◆ Dataset entries ◆
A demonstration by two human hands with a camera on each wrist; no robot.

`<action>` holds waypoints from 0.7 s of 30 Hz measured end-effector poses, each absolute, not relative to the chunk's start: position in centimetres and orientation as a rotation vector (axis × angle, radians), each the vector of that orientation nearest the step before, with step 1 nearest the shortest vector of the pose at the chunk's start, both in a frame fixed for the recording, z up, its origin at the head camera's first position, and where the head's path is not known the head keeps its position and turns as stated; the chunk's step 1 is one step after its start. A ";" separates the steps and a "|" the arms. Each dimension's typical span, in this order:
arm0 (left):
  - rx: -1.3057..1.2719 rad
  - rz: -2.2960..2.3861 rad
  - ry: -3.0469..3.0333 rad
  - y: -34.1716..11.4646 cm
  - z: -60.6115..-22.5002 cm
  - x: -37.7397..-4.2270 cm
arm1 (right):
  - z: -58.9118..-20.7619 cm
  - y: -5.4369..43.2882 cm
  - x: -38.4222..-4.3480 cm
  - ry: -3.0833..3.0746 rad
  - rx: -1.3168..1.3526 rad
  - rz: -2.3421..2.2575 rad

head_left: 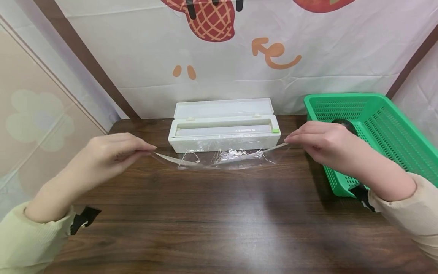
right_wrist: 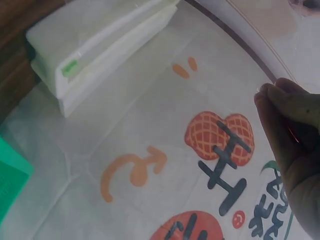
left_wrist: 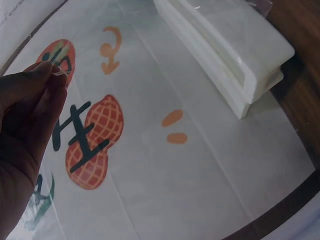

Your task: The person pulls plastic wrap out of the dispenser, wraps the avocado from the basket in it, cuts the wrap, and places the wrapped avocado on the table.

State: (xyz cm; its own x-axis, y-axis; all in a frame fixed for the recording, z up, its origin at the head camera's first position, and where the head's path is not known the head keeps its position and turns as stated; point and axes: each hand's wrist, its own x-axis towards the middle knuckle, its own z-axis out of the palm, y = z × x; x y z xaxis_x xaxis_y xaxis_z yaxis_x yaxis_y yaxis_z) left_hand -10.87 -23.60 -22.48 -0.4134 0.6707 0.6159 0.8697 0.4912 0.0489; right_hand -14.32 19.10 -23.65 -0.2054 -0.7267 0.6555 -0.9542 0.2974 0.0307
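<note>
A sheet of clear plastic wrap [head_left: 236, 161] stretches between both hands, its front edge sagging in the middle. My left hand [head_left: 109, 154] pinches one corner between thumb and fingertips; the left wrist view shows the same hand [left_wrist: 30, 105] with its tips together. At the other corner my right hand [head_left: 328, 142] pinches the edge, and the right wrist view shows that hand [right_wrist: 295, 120] likewise. Behind the film stands a white wrap box [head_left: 224, 144] with its lid [head_left: 224, 108] raised. A roll [head_left: 222, 130] lies inside, and a small green piece [head_left: 275, 130] sits at the box's right end.
A green basket [head_left: 386, 99] stands at the right, beneath the right forearm, with a dark round object [head_left: 346, 125] in it. Behind the brown wooden table [head_left: 191, 224] hangs a white printed cloth [head_left: 137, 57].
</note>
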 end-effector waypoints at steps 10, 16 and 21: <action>-1.449 -0.573 -2.267 -23.2 -25.4 -10.4 | -26.1 19.1 -13.6 -2.239 1.597 0.594; -1.496 -0.541 -2.495 -23.1 -27.0 -9.9 | -28.0 18.9 -13.3 -2.373 1.703 0.626; -1.498 -0.499 -2.699 -22.5 -28.4 -9.6 | -29.6 18.4 -13.0 -2.489 1.773 0.597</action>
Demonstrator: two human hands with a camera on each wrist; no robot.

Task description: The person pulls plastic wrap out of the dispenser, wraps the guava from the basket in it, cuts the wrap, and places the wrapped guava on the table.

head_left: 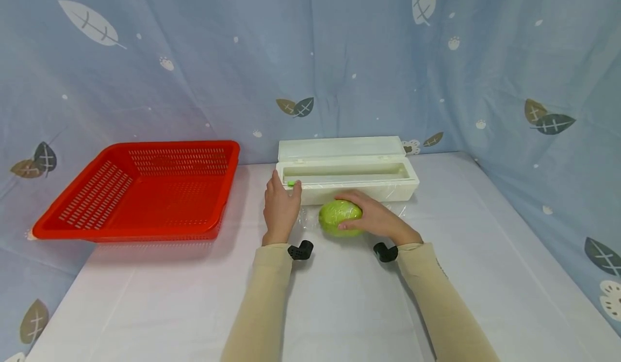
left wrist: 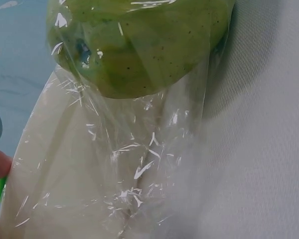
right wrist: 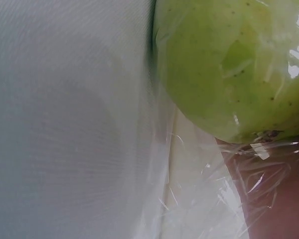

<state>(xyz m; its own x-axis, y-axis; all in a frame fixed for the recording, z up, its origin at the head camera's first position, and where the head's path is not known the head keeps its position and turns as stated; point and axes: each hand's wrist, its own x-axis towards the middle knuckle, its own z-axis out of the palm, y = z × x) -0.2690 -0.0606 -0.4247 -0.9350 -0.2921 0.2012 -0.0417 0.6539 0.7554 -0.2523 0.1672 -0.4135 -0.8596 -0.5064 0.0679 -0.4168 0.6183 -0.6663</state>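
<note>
A green fruit [head_left: 335, 217] wrapped in clear plastic film lies on the table against the front of a long white cling film box [head_left: 359, 193]. My right hand [head_left: 375, 221] grips the fruit from its right side, fingers over the far side and thumb on the near side. My left hand [head_left: 282, 209] holds the box's front left corner, its thumb beside a small green slider [head_left: 291, 183] on the front edge. The left wrist view shows crinkled film [left wrist: 134, 164] stretching from the fruit [left wrist: 134, 55] across the box front. In the right wrist view the fruit [right wrist: 229, 74] shows dark specks under shiny film.
The box's lid [head_left: 339, 147] stands raised at the back, near the blue leaf-print curtain [head_left: 349, 55]. A red plastic basket [head_left: 220, 206] with slotted walls sits to the left. White cloth [head_left: 349, 308] covers the table. Small black cameras [head_left: 302, 250] sit at both wrists.
</note>
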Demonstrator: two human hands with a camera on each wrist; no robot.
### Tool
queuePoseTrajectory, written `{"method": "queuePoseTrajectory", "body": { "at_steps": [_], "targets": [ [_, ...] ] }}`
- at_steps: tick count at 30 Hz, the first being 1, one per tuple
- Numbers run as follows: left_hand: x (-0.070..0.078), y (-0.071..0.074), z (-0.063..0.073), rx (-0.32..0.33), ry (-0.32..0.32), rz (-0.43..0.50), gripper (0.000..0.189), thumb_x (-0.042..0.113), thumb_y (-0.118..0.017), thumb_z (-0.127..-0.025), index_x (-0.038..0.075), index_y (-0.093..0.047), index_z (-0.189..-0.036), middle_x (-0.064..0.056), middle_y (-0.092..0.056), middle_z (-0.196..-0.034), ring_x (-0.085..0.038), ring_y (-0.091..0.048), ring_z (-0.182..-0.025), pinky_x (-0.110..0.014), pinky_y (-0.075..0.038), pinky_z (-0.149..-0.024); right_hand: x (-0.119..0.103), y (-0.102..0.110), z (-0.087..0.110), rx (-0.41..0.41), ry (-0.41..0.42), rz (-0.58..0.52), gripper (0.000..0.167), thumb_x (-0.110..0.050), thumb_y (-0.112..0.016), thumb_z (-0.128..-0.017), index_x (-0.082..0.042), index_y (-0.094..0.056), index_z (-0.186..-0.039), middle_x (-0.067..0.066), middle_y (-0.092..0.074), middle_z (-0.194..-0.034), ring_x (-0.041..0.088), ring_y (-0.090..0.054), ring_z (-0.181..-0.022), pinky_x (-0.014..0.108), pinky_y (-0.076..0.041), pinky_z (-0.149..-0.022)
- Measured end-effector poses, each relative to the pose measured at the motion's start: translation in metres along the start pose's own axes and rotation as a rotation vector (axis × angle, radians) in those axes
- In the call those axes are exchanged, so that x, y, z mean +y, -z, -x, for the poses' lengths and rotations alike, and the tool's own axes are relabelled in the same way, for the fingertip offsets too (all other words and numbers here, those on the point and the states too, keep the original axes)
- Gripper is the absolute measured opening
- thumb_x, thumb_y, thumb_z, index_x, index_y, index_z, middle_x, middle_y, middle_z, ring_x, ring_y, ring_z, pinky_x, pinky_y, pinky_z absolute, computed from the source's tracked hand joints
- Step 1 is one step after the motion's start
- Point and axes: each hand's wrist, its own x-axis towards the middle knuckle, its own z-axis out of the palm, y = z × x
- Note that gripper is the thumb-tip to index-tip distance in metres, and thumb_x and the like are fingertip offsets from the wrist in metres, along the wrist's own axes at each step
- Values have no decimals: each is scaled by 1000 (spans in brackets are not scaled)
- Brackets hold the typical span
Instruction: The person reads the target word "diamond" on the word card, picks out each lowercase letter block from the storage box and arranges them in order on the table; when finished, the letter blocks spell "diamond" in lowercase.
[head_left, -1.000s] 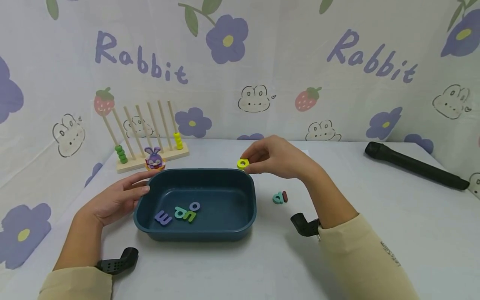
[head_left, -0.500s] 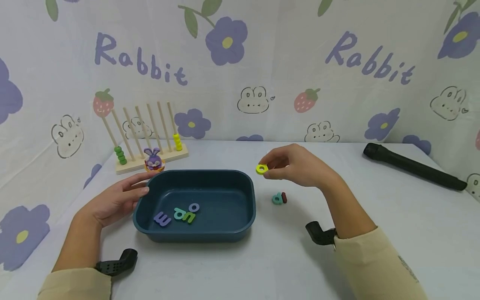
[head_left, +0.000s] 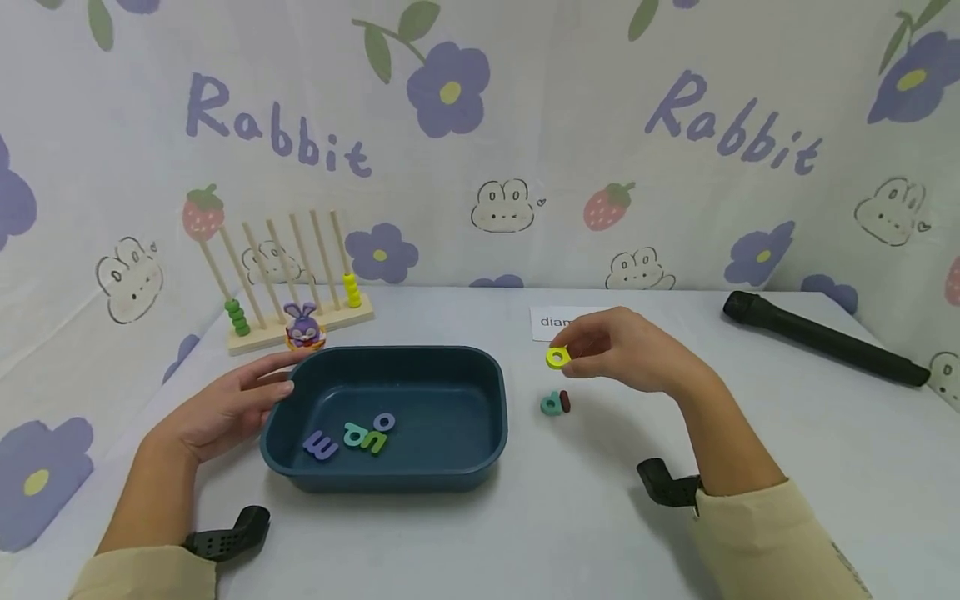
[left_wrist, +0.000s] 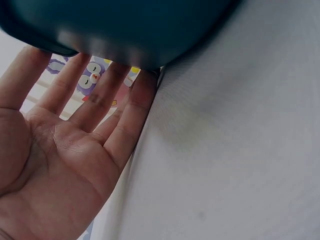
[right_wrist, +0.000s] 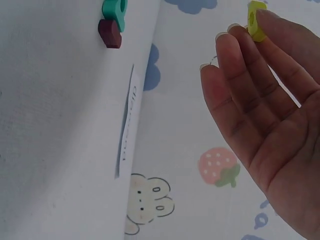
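My right hand [head_left: 633, 350] pinches a yellow letter "a" [head_left: 558, 357] between thumb and fingers, held over the table to the right of the dark blue bin [head_left: 382, 482]. In the right wrist view, the yellow letter [right_wrist: 257, 22] shows edge-on at the fingertips. Below it on the table lie a teal letter "d" [head_left: 551, 404] and a dark red letter [head_left: 566, 401], side by side. My left hand [head_left: 213, 412] rests against the bin's left side with its fingers extended. Inside the bin are a purple "m" [head_left: 320, 445], a light teal letter [head_left: 355, 435], a green letter [head_left: 373, 442] and a purple "o" [head_left: 384, 422].
A white card [head_left: 544, 323] with print starting "diam" lies behind my right hand, which covers part of it. A wooden bead rack [head_left: 300, 327] and a purple rabbit figure [head_left: 303, 327] stand behind the bin. A black microphone [head_left: 825, 337] lies at right.
My right hand has carried the yellow letter from the bin's far right corner rightward and nearer, above the teal and red letters. The card has come into view. The left hand stays at the bin.
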Motion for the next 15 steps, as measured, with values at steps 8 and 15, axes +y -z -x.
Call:
{"method": "queuePoseTrajectory", "body": {
  "at_steps": [8,15],
  "targets": [
    [-1,0,1,3,10,6,57,19,-58,-106,22,-38,-160,15,-61,-139,-12,-67,-118,-28,-57,-97,6,3,3,-13,-38,9,32,-21,-78,-92,-13,-74,-122,5,-75,-116,22,-68,-110,45,-56,-97],
    [1,2,1,3,8,-37,54,22,-57,-107,23,-40,-158,12,-57,-142,-12,-66,-120,-29,-57,-97,11,5,3,-86,-106,46,28,-18,-78,-89,-10,-73,-116,5,-73,-104,21,-65,-96,40,-55,-87]
  ]
}}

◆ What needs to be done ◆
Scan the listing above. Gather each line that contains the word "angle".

◆ Exercise answer ◆
`<action>` holds waypoints from 0.7 s of 30 Hz measured end-effector poses, each absolute, not relative to the chunk's start: position in centimetres and orientation as a rotation vector (axis × angle, radians), each the vector of that orientation nearest the step before, with step 1 nearest the shortest vector of the pose at the chunk's start, both in a frame fixed for the recording, z up, its origin at the head camera's first position, and where the head's path is not known the head keeps its position and turns as stated; the chunk's step 1 is one step after its start. A ";" separates the steps and a "|" the arms. Each dimension's typical span, in this order:
- Measured end-effector poses, each relative to the pose measured at the motion's start: translation in metres along the start pose's own axes and rotation as a rotation vector (axis × angle, radians) in those axes

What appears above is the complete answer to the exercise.